Après cela, nous arrivâmes dans une région extrêmement ardue, à savoir un véritable labyrinthe de terrasses argileuses, avec des arêtes pointues, que les locaux appellent yardang […]. Elles ont été initialement formées par l'action de l'écoulement de l'eau, mais ont été par la suite sculptées par les vents avec les contours les plus fantastiques et irréguliers imaginables.

 
 --Traduit de Sven Hedin, Central Asia and Tibet – Towards the holy city of Lassa, 1903

Ainsi, outre les mégayardangs présents à l'Ouest de la Chine décrits originellement par Hedin, et ceux du désert de Lout (Est de l'Iran), on en retrouve dans le centre du Sahara (par exemple à la frontière entre le Tchad et le Niger), sur la côte namibienne (à la fois au Nord et au Sud du pays), et en Amérique du Sud (Argentine, Pérou) (figure 23).

Les facteurs de contrôle du développement des mégayardangs et les différents stades d'évolution

Quels sont les facteurs qui contrôlent le développement de mégayardangs à travers le monde ? Ils sont vraisemblablement au nombre de 3.

  1. Les mégayardangs se trouvent dans des régions balayées par des vents généralement unidirectionnels. Ils se développent parallèlement à la direction principale des vents, car ces derniers sont à l'origine de l'arrachement des particules sédimentaires de leur surface et de leur déplacement (déflation), ce qui entraine la corrasion des roches exposées. De plus, l'effet Venturi produit par la réduction de la largeur d'écoulement du vent lors de son arrivée dans un couloir induit une augmentation de sa vitesse, et donc une augmentation locale de la déflation.
  2. Les mégayardangs se situent dans des secteurs du monde où le climat est très aride (figure 24), c'est-à-dire où les précipitations annuelles ne dépassent pas 50 mm (par comparaison, les précipitations annuelles à Paris sont de l'ordre de 700 mm). Ce type de climat est peu propice au développement d'une couverture végétale qui diminuerait l'impact de l'abrasion des roches par les particules sédimentaires (cf., par exemple, Langlois et Thomas, 2016 [15]).

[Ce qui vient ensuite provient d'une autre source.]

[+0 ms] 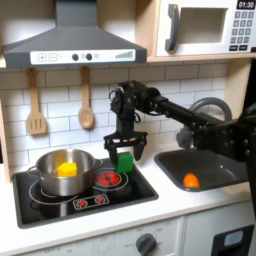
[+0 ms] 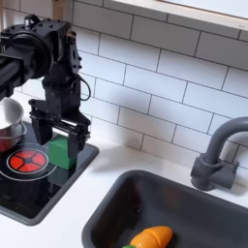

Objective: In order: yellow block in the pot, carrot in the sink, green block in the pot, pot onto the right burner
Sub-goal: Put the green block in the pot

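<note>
The green block [image 1: 125, 161] [image 2: 58, 151] sits at the right edge of the black cooktop [image 1: 60, 203]. My gripper [image 1: 126, 152] [image 2: 58, 143] is open and hangs low over it, one finger on each side, with small gaps to the block. The steel pot [image 1: 48, 170] [image 2: 7, 118] stands on the burner at the first exterior view's left, and the yellow block [image 1: 67, 169] lies inside it. The carrot [image 1: 190, 181] [image 2: 152, 237] lies in the dark sink [image 1: 215, 166] [image 2: 199, 208]. Beside the block is the red burner [image 1: 108, 180] [image 2: 25, 160], which is bare.
A dark arched faucet [image 2: 219, 153] stands behind the sink. A spatula [image 1: 36, 110] and a wooden spoon [image 1: 86, 100] hang on the tiled wall. A range hood [image 1: 70, 45] is above the cooktop, and the control knobs [image 1: 88, 203] are at its front.
</note>
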`<state>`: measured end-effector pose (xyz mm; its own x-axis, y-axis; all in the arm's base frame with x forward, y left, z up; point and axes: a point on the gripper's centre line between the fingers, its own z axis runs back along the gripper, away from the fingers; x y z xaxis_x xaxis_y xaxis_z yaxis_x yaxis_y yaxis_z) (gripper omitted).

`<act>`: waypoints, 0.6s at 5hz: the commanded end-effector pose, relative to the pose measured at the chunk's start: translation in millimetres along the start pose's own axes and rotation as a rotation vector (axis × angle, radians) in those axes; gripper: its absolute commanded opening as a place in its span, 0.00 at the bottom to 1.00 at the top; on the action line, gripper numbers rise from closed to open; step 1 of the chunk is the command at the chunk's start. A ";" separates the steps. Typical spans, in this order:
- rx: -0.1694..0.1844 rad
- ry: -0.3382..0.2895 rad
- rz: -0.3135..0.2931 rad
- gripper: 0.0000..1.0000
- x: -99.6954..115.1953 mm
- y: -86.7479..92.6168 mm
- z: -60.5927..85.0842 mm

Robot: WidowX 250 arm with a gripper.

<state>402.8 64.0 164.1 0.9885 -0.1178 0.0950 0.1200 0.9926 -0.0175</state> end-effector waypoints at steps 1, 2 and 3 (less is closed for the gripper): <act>-0.002 0.018 0.001 1.00 2.2 0.9 -10.4; 0.001 0.019 0.000 1.00 3.9 2.3 -10.4; -0.005 0.036 0.002 1.00 4.0 2.5 -18.4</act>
<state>408.8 66.1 146.8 0.9913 -0.1164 0.0610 0.1179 0.9928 -0.0216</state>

Par ailleurs, un sédiment sec présente une vitesse d'arrachement des grains inférieure à un sédiment humidifié (au sein duquel les forces de cohésion – notamment la tension superficielle – sont plus grandes que pour un sédiment sec).
  3. Les mégayardangs se rencontrent dans des zones où la lithologie est relativement homogène. En effet, une seule et même lithologie empêche une érosion différentielle des roches (pour constater l'effet de l'érosion sur deux lithologies différentes, se référer par exemple à l’article d’A. Aubray, 2021 [3]).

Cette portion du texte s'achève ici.